About two years ago the governor of Lapland proclaimed this vast unspoiled (and fortunately unaffected by the Chernobyl disaster) haven for naturalists and people who love sports, as the domain of St. Nick.
According to Finnish legend, Santa Claus lives at Korvatunturi, in the wilderness near the Soviet border. But that's too remote, so Santa Claus Village was built just two miles north of Rovaniemi, the capital and commercial center of Lapland. The site is where Eleanor Roosevelt was taken when she asked to visit the Arctic Circle. The log cabin built to accommodate her has been incorporated into the village.
You can get to Santa Claus Village by public bus from the Rovaniemi town center for about $1 in about 10 minutes.
You might expect Santa Claus Village to be quaint and old-fashioned, with gingerbread houses and gaslight. But the Lapland version is Finnish modern, and acclimatized to be warm in winter and cool in summer.
The main building, designed by the Arrak Group of architects and inaugurated in June, 1985, is a handsome wooden structure with two levels of workshops, exhibition and activity rooms, boutiques and an all-important post office, all centered around a lobby. A large fir tree is always decorated, even in summer months when Lapland's days are long and the weather is balmy.
Santa Claus is usually there, too. But visitors in summer are advised to phone first--the village is open daily, but Santa may have gone fishin' on one of Lapland's well-stocked lakes.

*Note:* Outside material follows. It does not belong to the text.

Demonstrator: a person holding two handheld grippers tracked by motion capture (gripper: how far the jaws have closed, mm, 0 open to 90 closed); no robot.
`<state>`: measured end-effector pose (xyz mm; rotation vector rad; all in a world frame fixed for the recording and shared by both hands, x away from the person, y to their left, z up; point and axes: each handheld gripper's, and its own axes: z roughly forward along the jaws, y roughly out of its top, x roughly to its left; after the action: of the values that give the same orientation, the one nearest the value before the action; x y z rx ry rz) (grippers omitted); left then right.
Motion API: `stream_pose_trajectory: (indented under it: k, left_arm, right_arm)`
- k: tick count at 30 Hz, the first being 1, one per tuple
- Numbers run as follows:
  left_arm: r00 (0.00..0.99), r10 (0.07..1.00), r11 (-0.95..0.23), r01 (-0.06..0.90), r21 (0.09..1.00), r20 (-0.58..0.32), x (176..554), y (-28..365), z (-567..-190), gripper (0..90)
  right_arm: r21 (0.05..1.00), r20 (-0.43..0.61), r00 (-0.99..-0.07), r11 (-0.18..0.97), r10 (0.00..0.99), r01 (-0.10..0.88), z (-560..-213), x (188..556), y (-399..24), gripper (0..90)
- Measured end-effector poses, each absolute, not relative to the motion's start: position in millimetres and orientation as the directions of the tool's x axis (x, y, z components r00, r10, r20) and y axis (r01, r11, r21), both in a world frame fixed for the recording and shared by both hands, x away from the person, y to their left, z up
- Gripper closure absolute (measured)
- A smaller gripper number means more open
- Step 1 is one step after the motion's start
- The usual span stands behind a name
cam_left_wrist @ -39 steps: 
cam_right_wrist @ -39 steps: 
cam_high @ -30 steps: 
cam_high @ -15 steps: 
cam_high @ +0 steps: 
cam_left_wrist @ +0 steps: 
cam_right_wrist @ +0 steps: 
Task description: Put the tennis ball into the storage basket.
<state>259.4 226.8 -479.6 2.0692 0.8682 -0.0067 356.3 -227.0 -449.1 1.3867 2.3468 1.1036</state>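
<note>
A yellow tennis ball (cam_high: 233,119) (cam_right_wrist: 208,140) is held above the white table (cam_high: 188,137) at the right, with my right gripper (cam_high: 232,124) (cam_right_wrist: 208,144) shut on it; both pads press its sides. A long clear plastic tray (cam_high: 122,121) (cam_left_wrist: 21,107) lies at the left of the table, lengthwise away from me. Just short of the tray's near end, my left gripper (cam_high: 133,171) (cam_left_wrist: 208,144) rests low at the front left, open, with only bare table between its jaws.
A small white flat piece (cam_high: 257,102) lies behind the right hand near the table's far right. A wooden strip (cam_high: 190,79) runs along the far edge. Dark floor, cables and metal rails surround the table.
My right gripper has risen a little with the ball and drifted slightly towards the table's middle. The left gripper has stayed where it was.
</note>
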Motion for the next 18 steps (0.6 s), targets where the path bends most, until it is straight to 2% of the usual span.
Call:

The building's activity rooms often house creative workshops for children, who can paint pictures about Santa Claus or anything else, or write letters to be sent to family or friends at home, complete with the Santa Claus postmark.
All Letters Answered
In 1985 about 170,000 children from around the world (including about 5,500 American kids) took pen, pencil or crayon in hand to write to Santa at Arctic Circle 96930, Rovaniemi, Finland. Those letters (many of them mostly lists) were all answered. Santa hires extra personnel to handle the volumes of mail, and some of them wear elf-like uniforms.
From that same post office you can mail some wonderful gifts, all sold in Santa Claus Village shops. There are lots of playthings. The wooden pull toys include rabbits with wiggling ears ($12), cats whose heads turn from side to side ($10) as if they were looking for the toy mice ($6) that look a bit like very miniature wooden Volkswagens with leather tails.
There are little autos ($12), locomotives with hook-up cars ($7-$20), airplanes ($12) and boats ($3). These, plus assorted rattles, puzzles, boxes and blocks are handmade here. The same company makes darling Raggedy Ann and Andy-like dolls with yellow hair and pudgy bald baby dolls.
Rag dolls and cuddly stuffed animals, including an unusual assortment of Arctic species such as reindeer, some with Rudolph-red noses, are made in Santa's workshop nearby at Ranua Animal Park, where live animals are also kept. (Ranua Park is another Santa Claus Land attraction, about 20 miles south of Rovaniemi, and also reachable by public bus.) The unusual stuffed animals are from small to almost monumental size, priced $15 and up.
Handmade Lapp Boots
Other boutiques contain wearables, including unusual handmade Lapp ankle or knee-high boots of natural leather that darkens with age. The boots are comfortable, and have a somewhat exotic design (the toe comes to an upturned point, the seams are decorated with Viking designs burned into the leather). They are warm, sturdy, sized for men, women and children. Adult sizes cost about $175.
Pentik Co., manufacturer of fine leather goods and ceramics, has a shop in Santa Claus Village. Its supply of gift items ranges from supple leather coats ($800 and up), jackets ($300 and up) and handbags ($90 and up) to table settings of creamy white faience, complete with serving bowls, coffee pot and platters large enough to serve a family-size Christmas goose or turkey. There are also lovely modern vases and candle holders.
Other shops contain colorful hand-knit sweaters, warm enough for winter in Finland or the Rockies, and hand-woven shawls, scarfs and blankets, and some fur coats and hats.
The handmade jewelry is lovely, too. There are snow grouse pendants ($60 and up) made of silver, with a white stone for one wing and a red stone for the other to symbolize the seasonal feather changes.
The special blue-black spectralite, mined locally, is handsomely combined with silver or gold in modern pendants or bracelets, earrings or tie clips. Silver jewelry with traditional Viking designs is also sold.